Now that her life had finally started, she had no idea what she was going to do. Slipping into the tub, she realized she was, in fact, nothing more than a waitress and a wife.

Once again she fought the urge to call Robert and ask him to come home. Not because she loved him — the love had worn so thin it was hard to perceive — but because he was her purpose, her direction, and most important, her excuse for being mediocre.

Sitting in the safety of her bathroom, she found she was afraid. This morning, Pine Cove had seemed like a sweatbox, closing in on her and cutting off her breath.
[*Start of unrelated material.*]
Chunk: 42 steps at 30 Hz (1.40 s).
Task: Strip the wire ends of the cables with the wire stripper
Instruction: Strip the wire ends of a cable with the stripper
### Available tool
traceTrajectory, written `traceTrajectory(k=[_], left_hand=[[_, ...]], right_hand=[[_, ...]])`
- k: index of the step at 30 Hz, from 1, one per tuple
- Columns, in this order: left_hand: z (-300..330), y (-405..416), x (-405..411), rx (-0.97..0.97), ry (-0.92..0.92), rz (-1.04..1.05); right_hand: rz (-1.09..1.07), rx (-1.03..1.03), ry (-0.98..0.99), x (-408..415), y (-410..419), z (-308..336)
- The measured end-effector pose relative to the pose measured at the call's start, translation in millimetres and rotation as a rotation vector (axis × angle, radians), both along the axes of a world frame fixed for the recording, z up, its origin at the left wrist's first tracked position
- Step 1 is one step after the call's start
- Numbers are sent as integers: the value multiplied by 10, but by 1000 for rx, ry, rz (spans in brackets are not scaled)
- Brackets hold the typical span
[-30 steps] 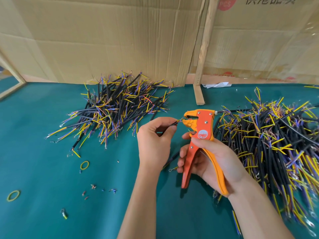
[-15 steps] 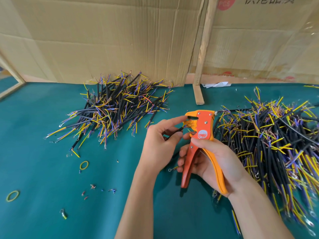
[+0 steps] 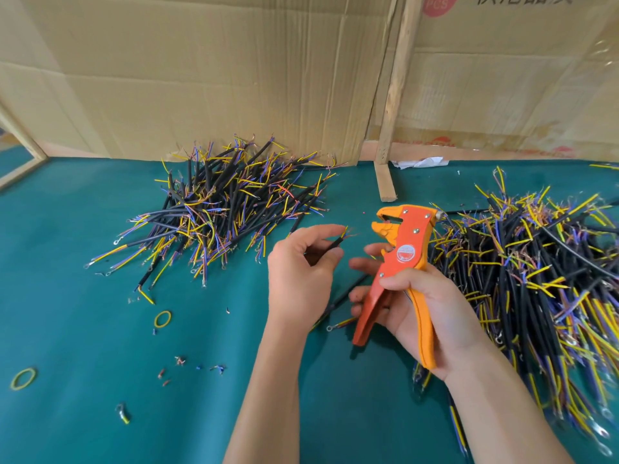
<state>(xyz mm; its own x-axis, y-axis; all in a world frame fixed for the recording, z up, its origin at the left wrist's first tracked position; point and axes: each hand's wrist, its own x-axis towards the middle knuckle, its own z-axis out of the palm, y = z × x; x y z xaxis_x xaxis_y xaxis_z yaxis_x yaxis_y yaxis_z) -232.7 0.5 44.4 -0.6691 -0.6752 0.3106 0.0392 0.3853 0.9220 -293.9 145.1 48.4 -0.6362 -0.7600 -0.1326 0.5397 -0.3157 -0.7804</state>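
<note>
No bins or trays that I can see; everything lies loose on the green bench (image 3: 83,329). Cardboard (image 3: 201,78) stands along the far edge, with a wooden post (image 3: 395,95) leaning against it.

Two cable heaps. Left pile (image 3: 221,209): black cables with yellow and blue cores fanning out, some ending in ring terminals. Right pile (image 3: 536,279): larger, runs off the right edge; too tangled for me to count either one.

Left hand (image 3: 298,272) pinches one cable (image 3: 330,246) between thumb and fingers, the free end pointing up and right. Yellow core and frayed copper strands show at its tip. The tip sits just left of the stripper (image 3: 402,262) head, close but apart, not in the jaws. The cable's lower part passes behind the left hand; a black length and a ring terminal (image 3: 330,328) show below, between the two hands, though I cannot tell if that is the same cable.

Right hand (image 3: 425,313) grips the stripper, one tool, orange with yellow-orange handles. Thumb lies across the front below the round red label, fingers wrapped behind the handles. Head is tilted up and left, jaws parted. Handles are spread apart.

Counts on the bench at left: two yellow rubber bands, one (image 3: 162,319) near the left pile, one (image 3: 23,378) near the left edge. Small insulation scraps (image 3: 197,365) scattered below, roughly half a dozen. One short offcut (image 3: 123,413) lower left. A crumpled white scrap (image 3: 418,161) lies by the post's foot.
</note>
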Motion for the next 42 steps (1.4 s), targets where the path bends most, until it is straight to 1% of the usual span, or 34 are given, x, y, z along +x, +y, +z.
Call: traceTrajectory(k=[3, 8, 14, 19, 23, 29, 32, 35, 37, 42], left_hand=[[12, 27, -5, -14, -6, -41], [19, 57, -12, -86, -55, -104], [-7, 41, -2, -90, -78, -64], [-31, 14, -13, -90, -93, -47], [-44, 12, -5, -77, -94, -55], [-70, -2, -18, -118, -107, -21], [-80, -3, -31, -121, -99, 22], [-81, -21, -38, -77, -65, 72], [-88, -35, -36, -7, -43, 64], [-56, 9, -23, 235, 11, -84]], right_hand=[[-70, -50, 17, -14, -5, -10], [-58, -55, 27, -4, -9, -18], [-23, 28, 70, -15, 2, -38], [28, 59, 75, -13, 2, -43], [43, 41, 61, -16, 8, -42], [58, 9, 62, -9, 14, -20], [35, -27, 21, -15, 26, 0], [0, -28, -9, -23, 43, 14], [11, -23, -9, -18, 45, 18], [117, 1, 25, 22, 18, 25]])
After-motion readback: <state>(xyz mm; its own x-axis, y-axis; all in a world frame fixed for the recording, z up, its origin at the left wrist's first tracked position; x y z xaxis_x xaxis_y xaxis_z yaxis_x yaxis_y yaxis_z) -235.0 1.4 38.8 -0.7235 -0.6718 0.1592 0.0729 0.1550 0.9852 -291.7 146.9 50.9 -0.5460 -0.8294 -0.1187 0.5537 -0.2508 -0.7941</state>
Now Pine Cove and the world seemed a very large and hostile place. It would be easy to slip under the warm water and never come up, escape. It wasn’t a serious consideration, just a momentary fantasy. She was stronger than that. Things weren’t hopeless, just difficult. Concentrate on the positive, she told herself.

There was this guy Travis. He seemed nice. He was very good-looking, too. Everything is fine. This is not an end, it’s a beginning.